All The Young Dudes single (Mott The Hoople) – NetherlandsWritten by: David Bowie
Recorded: 411 December 1972
Producers: David Bowie, Ken Scott

Released: 28 July 1972 (Mott the Hoople); May 1995 (Bowie)

Available on:
Aladdin Sane (30th Anniversary edition)
David Live
Ziggy Stardust: The Motion Picture
Cracked Actor (Live Los Angeles ’74)
Glastonbury 2000
BBC Radio Theatre, London June 2000
A Reality Tour
Nothing Has Changed
Legacy
Moonage Daydream

Personnel

David Bowie: vocals, saxophone
Mick Ronson: guitar, vocals
Mike Garson: piano
Trevor Bolder: bass guitar
Mick Woodmansey: drums
Ken Fordham, Brian ‘Bux’ Wilshaw: tenor saxophone

Donated to Mott the Hoople to revitalise their career in 1972, ‘All The Young Dudes’ became one of David Bowie’s most enduring and best-loved songs.

It was the first song I’ve written for somebody else. They were at the point of breaking up as a band and I told them not to, because I thought they were a very good band. I told them I’d write them a hit single. And I did.

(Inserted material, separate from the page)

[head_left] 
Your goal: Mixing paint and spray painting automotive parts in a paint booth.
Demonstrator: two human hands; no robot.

It was easy.
David Bowie, 1972
Mojo, May 2009

‘All The Young Dudes’ was the quintessence of Bowie’s glam rock era. Not only did it namecheck his chart rivals T.Rex, it also took in cross-dressing (“Now Jimmy looking sweet, though he dresses like a queen”) and implied homosexuality (“It’s a real mean team/We can love/Oh we can love”).

Bowie also namechecked Freddie Burretti and Wendy Kirby, friends from the gay nightclub Yours Or Mine underneath the El Sombrero restaurant in Kensington. Burretti was Bowie’s clothes designer, playing a key role in shaping the Ziggy Stardust look.

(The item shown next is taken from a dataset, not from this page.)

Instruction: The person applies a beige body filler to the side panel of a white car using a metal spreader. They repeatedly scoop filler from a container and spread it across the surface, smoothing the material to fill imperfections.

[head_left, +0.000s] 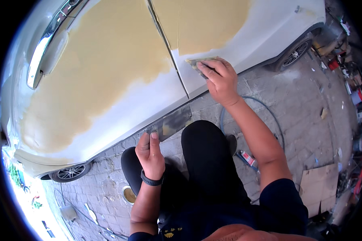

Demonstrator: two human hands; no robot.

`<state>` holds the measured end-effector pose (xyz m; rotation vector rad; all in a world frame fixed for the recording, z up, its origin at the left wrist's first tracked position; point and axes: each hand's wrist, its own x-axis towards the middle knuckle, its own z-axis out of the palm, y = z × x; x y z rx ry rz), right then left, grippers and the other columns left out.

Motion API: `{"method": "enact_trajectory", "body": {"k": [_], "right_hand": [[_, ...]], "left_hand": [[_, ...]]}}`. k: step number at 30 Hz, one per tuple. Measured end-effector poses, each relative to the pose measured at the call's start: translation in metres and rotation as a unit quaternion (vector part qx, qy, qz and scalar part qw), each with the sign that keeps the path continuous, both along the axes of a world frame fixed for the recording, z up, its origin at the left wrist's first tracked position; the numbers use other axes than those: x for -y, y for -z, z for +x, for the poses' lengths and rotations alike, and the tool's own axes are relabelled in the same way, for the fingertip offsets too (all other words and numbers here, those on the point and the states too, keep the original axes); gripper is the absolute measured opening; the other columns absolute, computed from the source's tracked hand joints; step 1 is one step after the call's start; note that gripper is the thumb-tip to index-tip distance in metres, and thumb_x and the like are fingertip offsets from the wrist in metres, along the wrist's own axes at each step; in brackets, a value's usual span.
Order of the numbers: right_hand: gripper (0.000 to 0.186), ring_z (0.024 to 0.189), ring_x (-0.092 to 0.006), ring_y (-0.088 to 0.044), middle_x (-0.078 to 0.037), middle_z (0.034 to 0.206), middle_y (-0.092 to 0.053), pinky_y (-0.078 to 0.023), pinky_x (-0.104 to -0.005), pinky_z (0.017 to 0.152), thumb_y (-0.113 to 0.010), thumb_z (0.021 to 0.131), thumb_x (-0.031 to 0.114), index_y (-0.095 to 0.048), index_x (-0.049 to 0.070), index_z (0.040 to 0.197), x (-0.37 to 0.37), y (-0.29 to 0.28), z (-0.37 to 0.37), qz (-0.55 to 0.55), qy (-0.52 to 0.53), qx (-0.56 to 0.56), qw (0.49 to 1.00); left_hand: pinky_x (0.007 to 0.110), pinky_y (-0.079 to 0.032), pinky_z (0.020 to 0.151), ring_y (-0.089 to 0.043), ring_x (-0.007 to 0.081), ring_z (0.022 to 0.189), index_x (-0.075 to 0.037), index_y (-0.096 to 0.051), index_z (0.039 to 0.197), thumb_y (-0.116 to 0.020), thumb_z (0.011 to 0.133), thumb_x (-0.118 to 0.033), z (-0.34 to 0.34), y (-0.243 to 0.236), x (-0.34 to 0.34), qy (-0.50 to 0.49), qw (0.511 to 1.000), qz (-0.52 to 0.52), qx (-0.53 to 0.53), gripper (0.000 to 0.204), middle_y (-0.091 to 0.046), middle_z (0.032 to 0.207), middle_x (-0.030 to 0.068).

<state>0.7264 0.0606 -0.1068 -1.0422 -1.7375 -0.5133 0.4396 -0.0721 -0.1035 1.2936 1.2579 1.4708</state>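
Note:
A white car's side (249, 60) carries broad pale yellow patches (96, 80) on either side of a vertical door seam. My right hand (221, 80) grips a thin flat spreader (193, 64) with yellowish smears, held against or very close to the panel, just right of the seam and below the upper yellow patch. My left hand (149, 150), with a dark band at the wrist, holds a flat dark board (177, 120) near the car's lower edge; its far part bears a small yellowish smear. My bent knees are beneath both arms.
An open can (128, 195) with tan contents stands left of my knees. A hose (281, 132) loops over the paving (253, 92) at right, near a tube (249, 160). Cardboard (317, 188) and scattered clutter lie far right. The car's wheels (293, 54) show at both ends.

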Motion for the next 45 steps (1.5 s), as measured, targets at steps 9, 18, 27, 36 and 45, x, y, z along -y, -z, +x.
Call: {"method": "enact_trajectory", "body": {"k": [9, 18, 27, 36, 45], "right_hand": [[0.029, 0.106, -0.0130, -0.063, -0.007, 0.123, -0.071, -0.049, -0.0299, 0.098, -0.064, 0.103, 0.008, -0.070, -0.005, 0.128, -0.052, -0.118, 0.110, -0.024, -0.045, -0.537, 0.842], [0.047, 0.112, -0.0309, -0.058, -0.011, 0.121, -0.061, -0.049, -0.0381, 0.101, -0.063, 0.091, -0.003, -0.071, 0.006, 0.136, -0.026, -0.033, -0.055, 0.034, 0.016, -0.363, 0.931], [0.028, 0.110, -0.0178, -0.066, -0.010, 0.118, -0.071, -0.049, -0.0323, 0.101, -0.059, 0.103, 0.003, -0.071, -0.002, 0.128, 0.093, -0.082, -0.003, -0.260, -0.516, -0.569, 0.585], [0.026, 0.083, -0.0197, -0.065, -0.014, 0.095, -0.073, -0.053, -0.0346, 0.080, -0.063, 0.103, 0.014, -0.069, -0.005, 0.121, 0.088, -0.164, 0.042, -0.321, -0.199, -0.187, 0.907], [0.023, 0.089, -0.0291, -0.066, -0.015, 0.097, -0.070, -0.054, -0.0370, 0.081, -0.062, 0.097, 0.008, -0.072, -0.002, 0.116, 0.025, -0.288, -0.026, -0.216, 0.027, -0.075, 0.973]], "left_hand": [[0.025, -0.031, 0.062, -0.036, 0.0039, 0.073, -0.006, -0.046, 0.081, -0.060, 0.110, -0.014, 0.021, -0.013, -0.009, 0.039, 0.997, 0.046, 0.040, 0.033, -0.043, 0.076, -0.0061], [0.032, -0.056, 0.091, -0.068, 0.0124, 0.099, -0.003, -0.064, 0.101, -0.055, 0.112, -0.012, 0.018, -0.029, -0.006, 0.032, 0.994, 0.081, 0.068, 0.017, -0.070, 0.101, 0.0025], [0.025, -0.047, 0.088, -0.059, 0.0087, 0.095, -0.001, -0.066, 0.111, -0.053, 0.113, -0.016, 0.038, -0.054, -0.028, 0.142, 0.989, 0.033, 0.000, 0.020, -0.069, 0.105, 0.0001], [0.024, -0.046, 0.084, -0.056, 0.0068, 0.093, -0.001, -0.063, 0.108, -0.051, 0.114, -0.018, 0.059, -0.100, -0.017, 0.084, 0.964, 0.111, 0.228, 0.022, -0.066, 0.100, 0.0000], [0.029, -0.049, 0.097, -0.063, 0.0117, 0.103, 0.001, -0.063, 0.116, -0.048, 0.114, -0.014, 0.046, -0.051, 0.018, 0.132, 0.967, 0.047, 0.211, 0.021, -0.069, 0.112, 0.0045]]}}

We were the ‘young dudes’ who shaved off our eyebrows just for camp, because you could paint them on higher up – that gave us a strange unearthly look which David adopted. He was always open to suggestions and went through our wardrobes like a magpie!
Wendy Kirby, December 2011
Shapers of the 80s

The song was an anthem for the young, from the title to the crazy “television man … saying we’re juvenile delinquent wrecks”. Bowie took a wrecking ball to social norms and personal limits (“Is that concrete all around, or is it in my head?”), and drew a clear line between the old 1960s generation and the wondrous new decade that belonged to him:

And my brother’s back at home
With his Beatles and his Stones
We never got if off on that revolution stuff
What a drag
Too many snags

In 1974 Rolling Stone magazine brought Bowie and author William Burroughs together for an interview. Burroughs asked about the apocalyptic five years concept of the Ziggy Stardust album, and Bowie explained the relationship of ‘All The Young Dudes’ to it.

The time is five years to go before the end of the earth. It has been announced that the world will end because of a lack of natural resources. Ziggy is in a position where all the kids have access to things that they thought they wanted. The older people have lost all touch with reality and the kids are left on their own to plunder anything. Ziggy was in a rock and roll band and the kids no longer want rock and roll. There’s no electricity to play it. Ziggy’s adviser tells him to collect news and sing it, ’cause there is no news. So Ziggy does this and there is terrible news. ‘All The Young Dudes’ is a song about this news. It is no hymn to the youth as people thought. It is completely the opposite.